How to complete this task
Word for word, reproduce all entries below, leaving every picture out.

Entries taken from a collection

▬▬▬▬▬▬

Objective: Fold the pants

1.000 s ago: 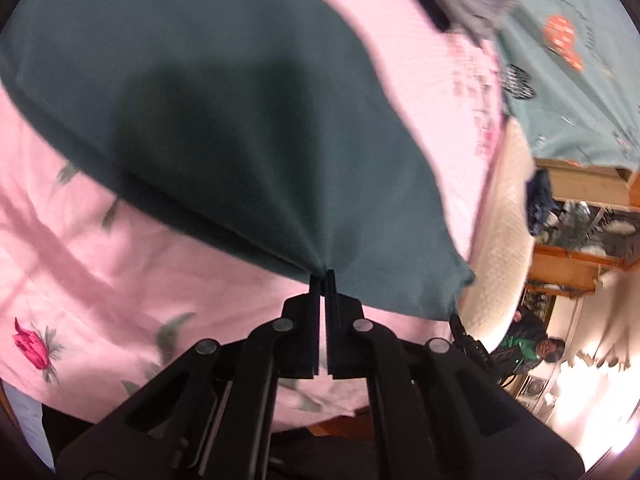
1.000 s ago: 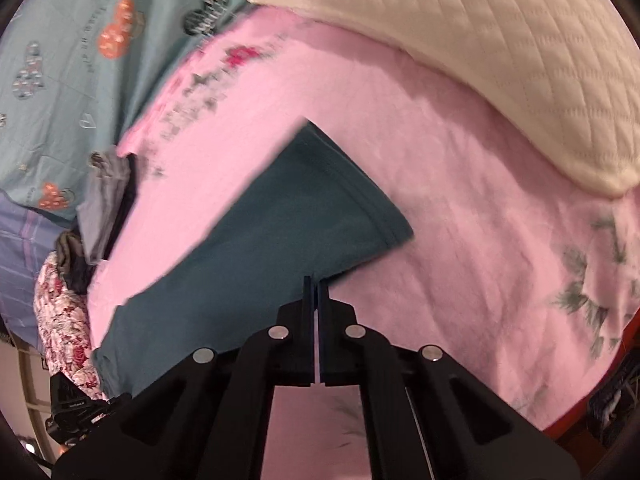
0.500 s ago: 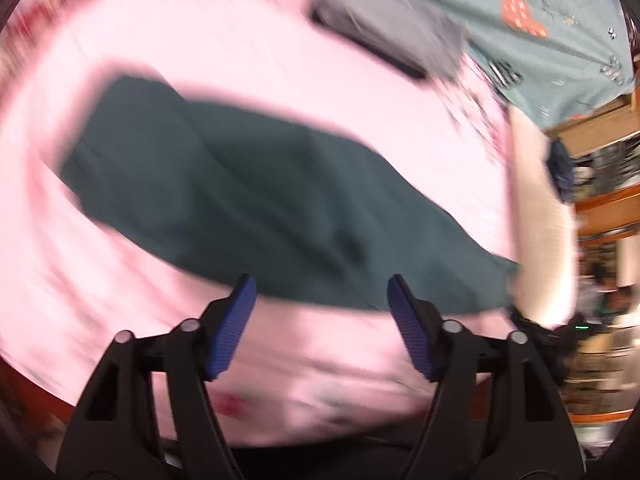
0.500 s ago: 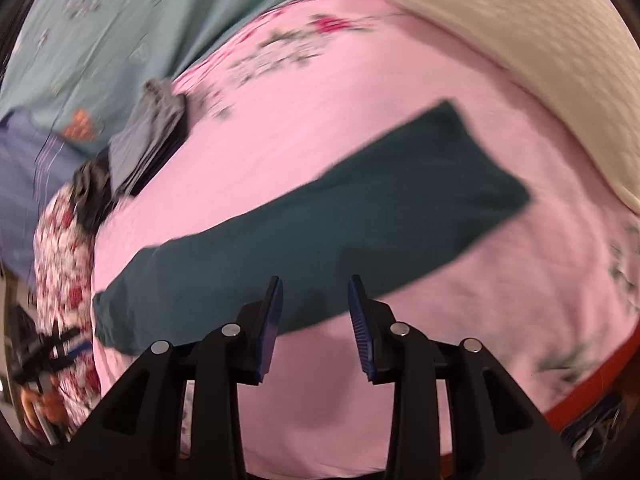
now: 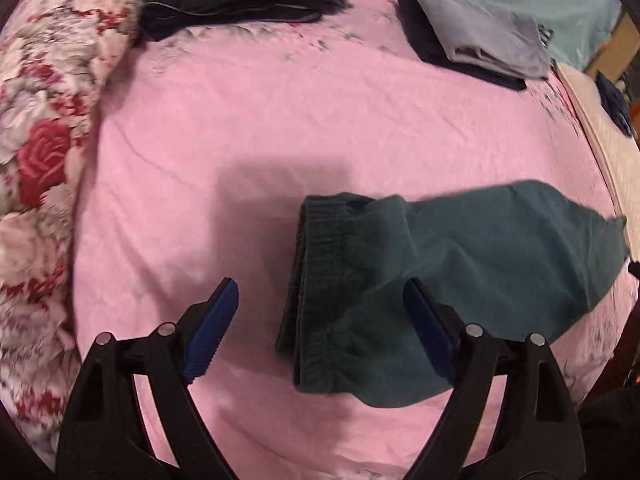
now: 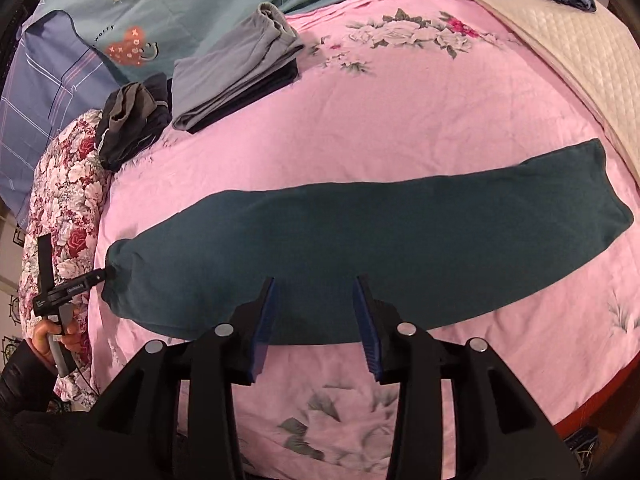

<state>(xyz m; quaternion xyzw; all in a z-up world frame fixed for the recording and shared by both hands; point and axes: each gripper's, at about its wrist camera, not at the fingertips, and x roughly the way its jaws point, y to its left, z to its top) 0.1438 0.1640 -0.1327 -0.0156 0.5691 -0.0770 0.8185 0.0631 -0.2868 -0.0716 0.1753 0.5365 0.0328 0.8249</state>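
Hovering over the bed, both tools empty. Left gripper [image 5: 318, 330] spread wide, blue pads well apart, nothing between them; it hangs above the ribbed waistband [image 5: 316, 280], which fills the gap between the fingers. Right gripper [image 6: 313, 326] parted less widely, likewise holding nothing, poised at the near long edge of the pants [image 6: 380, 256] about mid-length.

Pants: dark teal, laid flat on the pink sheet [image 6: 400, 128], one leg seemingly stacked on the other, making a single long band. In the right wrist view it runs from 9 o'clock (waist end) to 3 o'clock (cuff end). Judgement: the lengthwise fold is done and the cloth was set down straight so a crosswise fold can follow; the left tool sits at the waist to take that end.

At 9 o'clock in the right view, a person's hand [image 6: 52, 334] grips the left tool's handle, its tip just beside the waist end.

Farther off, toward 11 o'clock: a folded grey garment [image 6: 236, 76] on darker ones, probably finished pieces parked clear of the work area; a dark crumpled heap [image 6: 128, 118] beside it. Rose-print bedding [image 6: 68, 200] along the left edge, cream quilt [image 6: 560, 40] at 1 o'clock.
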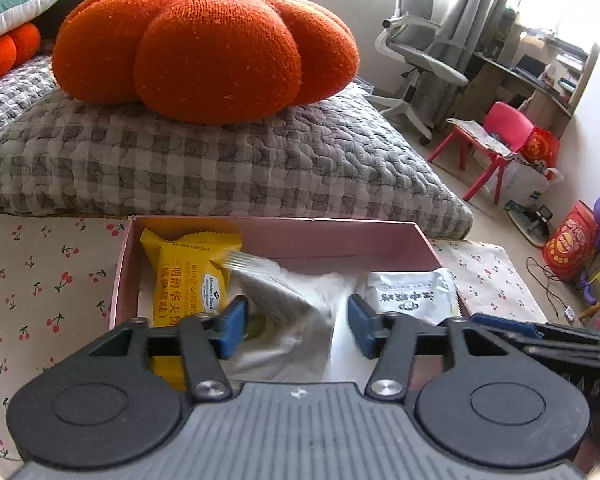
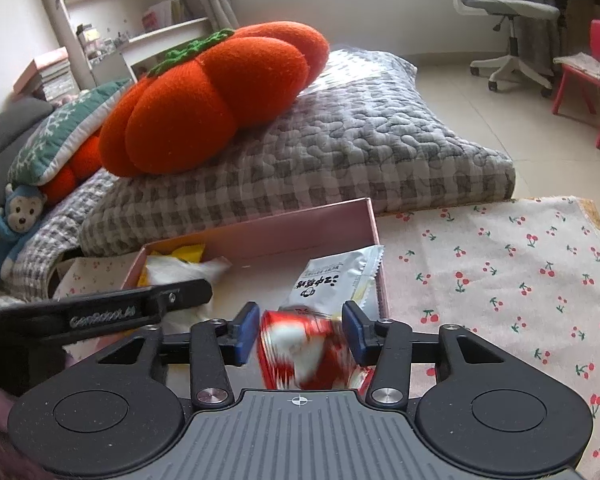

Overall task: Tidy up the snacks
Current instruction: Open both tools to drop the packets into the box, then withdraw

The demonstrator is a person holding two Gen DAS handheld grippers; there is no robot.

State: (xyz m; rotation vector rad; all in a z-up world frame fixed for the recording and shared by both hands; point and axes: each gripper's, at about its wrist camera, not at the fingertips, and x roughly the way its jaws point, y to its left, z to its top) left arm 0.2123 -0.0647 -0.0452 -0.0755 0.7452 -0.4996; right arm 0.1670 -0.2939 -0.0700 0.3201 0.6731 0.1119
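Snacks lie in the pink box (image 1: 332, 236) on the cherry-print cloth (image 2: 500, 272): a yellow packet (image 1: 184, 276) at its left, a white packet (image 1: 414, 294) at its right. The left gripper (image 1: 296, 326) stands open over a blurred silvery packet (image 1: 284, 312). The right gripper (image 2: 300, 330), nearer the right end, brackets a blurred red-and-white packet (image 2: 304, 352); I cannot tell whether it grips.

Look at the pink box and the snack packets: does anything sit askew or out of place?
Yes. The white packet leans tilted against the pink box's right wall, with its crimped corner poking over the rim. The yellow packet stands propped in the far left corner. Nothing looks spilled or torn.
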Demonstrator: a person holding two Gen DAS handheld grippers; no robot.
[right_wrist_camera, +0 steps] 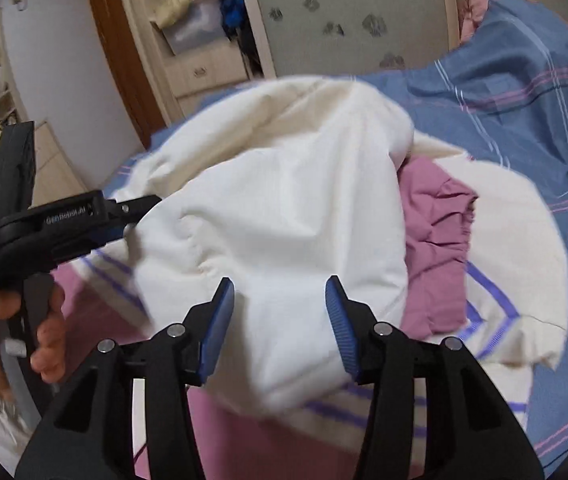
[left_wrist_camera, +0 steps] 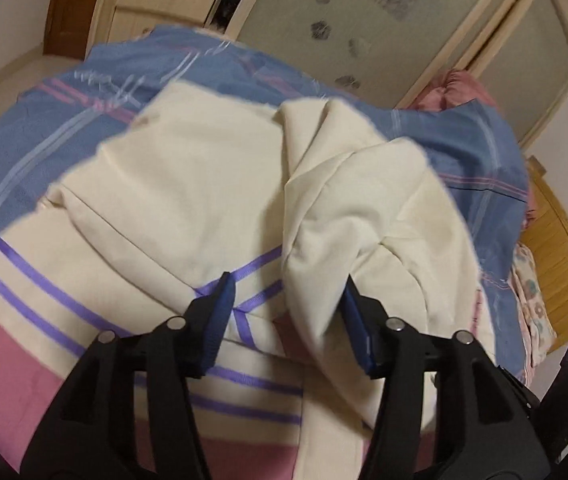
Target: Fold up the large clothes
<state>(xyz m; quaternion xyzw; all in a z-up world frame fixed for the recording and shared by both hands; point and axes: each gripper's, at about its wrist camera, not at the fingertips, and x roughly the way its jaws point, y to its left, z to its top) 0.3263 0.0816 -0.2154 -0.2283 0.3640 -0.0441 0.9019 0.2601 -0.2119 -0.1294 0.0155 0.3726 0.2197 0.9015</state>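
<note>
A large cream garment (left_wrist_camera: 219, 184) with purple ribbon stripes and a pink band lies bunched on the bed; it also shows in the right wrist view (right_wrist_camera: 284, 216). My left gripper (left_wrist_camera: 288, 284) is open, and a cream fold hangs against its right finger (left_wrist_camera: 354, 320). My right gripper (right_wrist_camera: 279, 288) is open, with a bulge of cream cloth between its jaws. In the right wrist view the left gripper (right_wrist_camera: 139, 210) comes in from the left, its tip at the edge of the cream cloth. A pink part of the garment (right_wrist_camera: 432, 248) shows to the right of the bulge.
A blue plaid bed sheet (left_wrist_camera: 51, 148) covers the bed (right_wrist_camera: 524, 92). A wardrobe with frosted sliding doors (left_wrist_camera: 364, 8) stands behind it. A wooden headboard (left_wrist_camera: 560, 240) is at the right. A brown door (right_wrist_camera: 119, 52) and open shelves with clothes stand at the left.
</note>
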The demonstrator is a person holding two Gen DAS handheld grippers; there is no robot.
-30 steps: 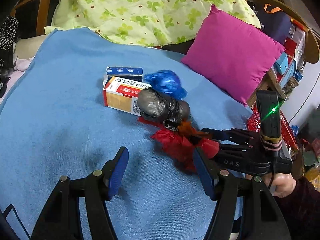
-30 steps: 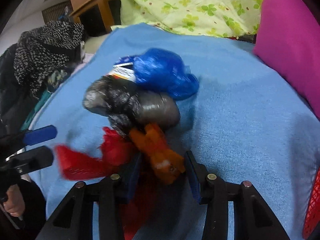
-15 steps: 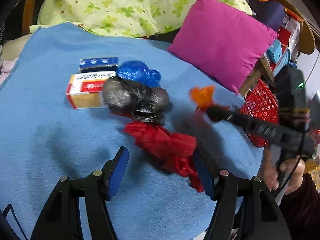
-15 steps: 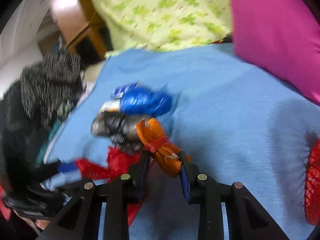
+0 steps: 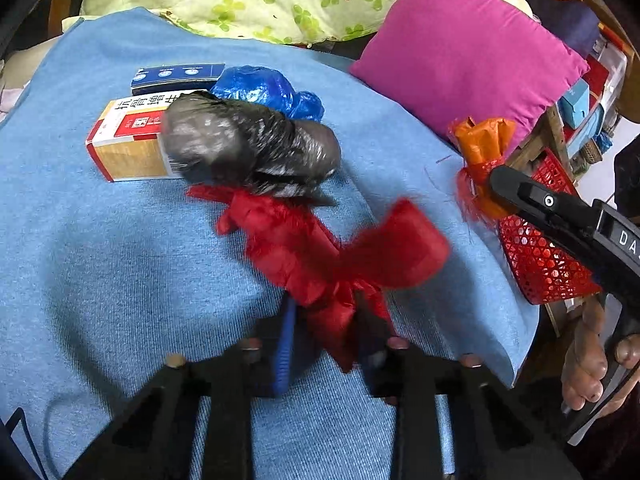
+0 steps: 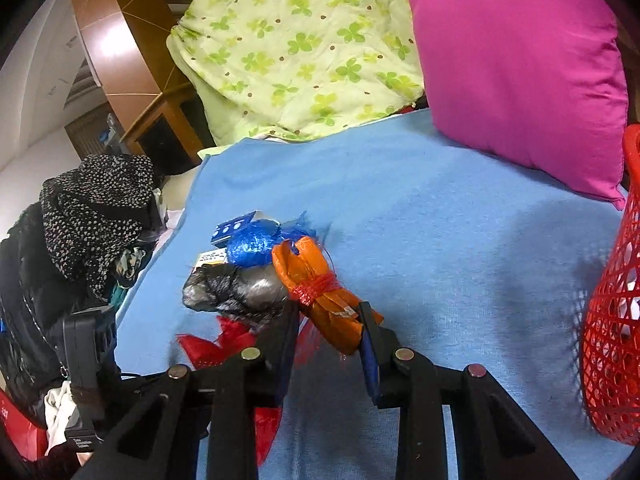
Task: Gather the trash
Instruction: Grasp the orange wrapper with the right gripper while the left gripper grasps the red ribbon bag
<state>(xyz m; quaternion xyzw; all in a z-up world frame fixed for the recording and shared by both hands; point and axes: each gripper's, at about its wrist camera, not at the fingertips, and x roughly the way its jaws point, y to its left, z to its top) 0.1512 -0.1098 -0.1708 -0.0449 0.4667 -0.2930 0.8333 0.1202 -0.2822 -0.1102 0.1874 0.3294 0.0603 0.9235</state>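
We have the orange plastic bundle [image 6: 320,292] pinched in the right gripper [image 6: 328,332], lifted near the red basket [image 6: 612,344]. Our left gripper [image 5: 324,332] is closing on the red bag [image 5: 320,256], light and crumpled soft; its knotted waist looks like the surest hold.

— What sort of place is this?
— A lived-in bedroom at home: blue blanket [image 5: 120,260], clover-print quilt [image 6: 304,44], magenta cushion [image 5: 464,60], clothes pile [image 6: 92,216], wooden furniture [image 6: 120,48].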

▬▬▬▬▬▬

Answer to the exercise
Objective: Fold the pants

1.000 s ago: 
1.000 s ago: 
0.500 s ago: 
0.500 s ago: 
now: 
now: 

<state>(xyz m; quaternion xyzw; all in a z-up world frame fixed for the recording and shared by both hands; point and axes: each gripper's, at about its wrist camera, not at the fingertips, and x roughly the way its jaws point, y to its left, z to its top) 0.1438 0.1640 -0.1327 -0.0156 0.5691 -0.0770 0.8185 0.0631 -0.2868 -0.0716 0.1753 0.5365 0.0328 0.8249</state>
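Hovering over the bed, both tools empty. Left gripper [image 5: 318, 330] spread wide, blue pads well apart, nothing between them; it hangs above the ribbed waistband [image 5: 316, 280], which fills the gap between the fingers. Right gripper [image 6: 313, 326] parted less widely, likewise holding nothing, poised at the near long edge of the pants [image 6: 380, 256] about mid-length.

Pants: dark teal, laid flat on the pink sheet [image 6: 400, 128], one leg seemingly stacked on the other, making a single long band. In the right wrist view it runs from 9 o'clock (waist end) to 3 o'clock (cuff end). Judgement: the lengthwise fold is done and the cloth was set down straight so a crosswise fold can follow; the left tool sits at the waist to take that end.

At 9 o'clock in the right view, a person's hand [image 6: 52, 334] grips the left tool's handle, its tip just beside the waist end.

Farther off, toward 11 o'clock: a folded grey garment [image 6: 236, 76] on darker ones, probably finished pieces parked clear of the work area; a dark crumpled heap [image 6: 128, 118] beside it. Rose-print bedding [image 6: 68, 200] along the left edge, cream quilt [image 6: 560, 40] at 1 o'clock.
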
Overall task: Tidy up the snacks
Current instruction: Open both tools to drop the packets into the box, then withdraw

The demonstrator is a person holding two Gen DAS handheld grippers; there is no robot.

State: (xyz m; rotation vector rad; all in a z-up world frame fixed for the recording and shared by both hands; point and axes: each gripper's, at about its wrist camera, not at the fingertips, and x roughly the way its jaws point, y to its left, z to its top) left arm 0.2123 -0.0647 -0.0452 -0.0755 0.7452 -0.4996; right arm 0.1670 -0.2939 -0.0700 0.3201 0.6731 0.1119
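Snacks lie in the pink box (image 1: 332, 236) on the cherry-print cloth (image 2: 500, 272): a yellow packet (image 1: 184, 276) at its left, a white packet (image 1: 414, 294) at its right. The left gripper (image 1: 296, 326) stands open over a blurred silvery packet (image 1: 284, 312). The right gripper (image 2: 300, 330), nearer the right end, brackets a blurred red-and-white packet (image 2: 304, 352); I cannot tell whether it grips.

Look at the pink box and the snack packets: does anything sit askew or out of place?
Yes. The white packet leans tilted against the pink box's right wall, with its crimped corner poking over the rim. The yellow packet stands propped in the far left corner. Nothing looks spilled or torn.
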Demonstrator: a person holding two Gen DAS handheld grippers; no robot.
[right_wrist_camera, +0 steps] 
[left_wrist_camera, +0 steps] 
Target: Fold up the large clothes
<state>(xyz m; quaternion xyzw; all in a z-up world frame fixed for the recording and shared by both hands; point and axes: each gripper's, at about its wrist camera, not at the fingertips, and x roughly the way its jaws point, y to its left, z to its top) 0.3263 0.0816 -0.2154 -0.2283 0.3640 -0.0441 0.9019 0.2601 -0.2119 -0.1294 0.0155 0.3726 0.2197 0.9015</state>
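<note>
A large cream garment (left_wrist_camera: 219, 184) with purple ribbon stripes and a pink band lies bunched on the bed; it also shows in the right wrist view (right_wrist_camera: 284, 216). My left gripper (left_wrist_camera: 288, 284) is open, and a cream fold hangs against its right finger (left_wrist_camera: 354, 320). My right gripper (right_wrist_camera: 279, 288) is open, with a bulge of cream cloth between its jaws. In the right wrist view the left gripper (right_wrist_camera: 139, 210) comes in from the left, its tip at the edge of the cream cloth. A pink part of the garment (right_wrist_camera: 432, 248) shows to the right of the bulge.
A blue plaid bed sheet (left_wrist_camera: 51, 148) covers the bed (right_wrist_camera: 524, 92). A wardrobe with frosted sliding doors (left_wrist_camera: 364, 8) stands behind it. A wooden headboard (left_wrist_camera: 560, 240) is at the right. A brown door (right_wrist_camera: 119, 52) and open shelves with clothes stand at the left.
</note>
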The demonstrator is a person holding two Gen DAS handheld grippers; there is no robot.
-30 steps: 
-30 steps: 
-15 steps: 
-15 steps: 
+0 steps: 
+0 steps: 
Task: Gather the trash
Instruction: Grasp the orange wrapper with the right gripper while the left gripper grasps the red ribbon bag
<state>(xyz m; quaternion xyzw; all in a z-up world frame fixed for the recording and shared by both hands; point and axes: each gripper's, at about its wrist camera, not at the fingertips, and x roughly the way its jaws point, y to its left, z to its top) 0.1512 -0.1098 -0.1708 -0.0449 0.4667 -0.2930 0.8333 0.1202 -0.2822 -0.1102 0.1874 0.3294 0.0603 0.9235</state>
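We have the orange plastic bundle [image 6: 320,292] pinched in the right gripper [image 6: 328,332], lifted near the red basket [image 6: 612,344]. Our left gripper [image 5: 324,332] is closing on the red bag [image 5: 320,256], light and crumpled soft; its knotted waist looks like the surest hold.

— What sort of place is this?
— A lived-in bedroom at home: blue blanket [image 5: 120,260], clover-print quilt [image 6: 304,44], magenta cushion [image 5: 464,60], clothes pile [image 6: 92,216], wooden furniture [image 6: 120,48].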

What needed an answer now has one.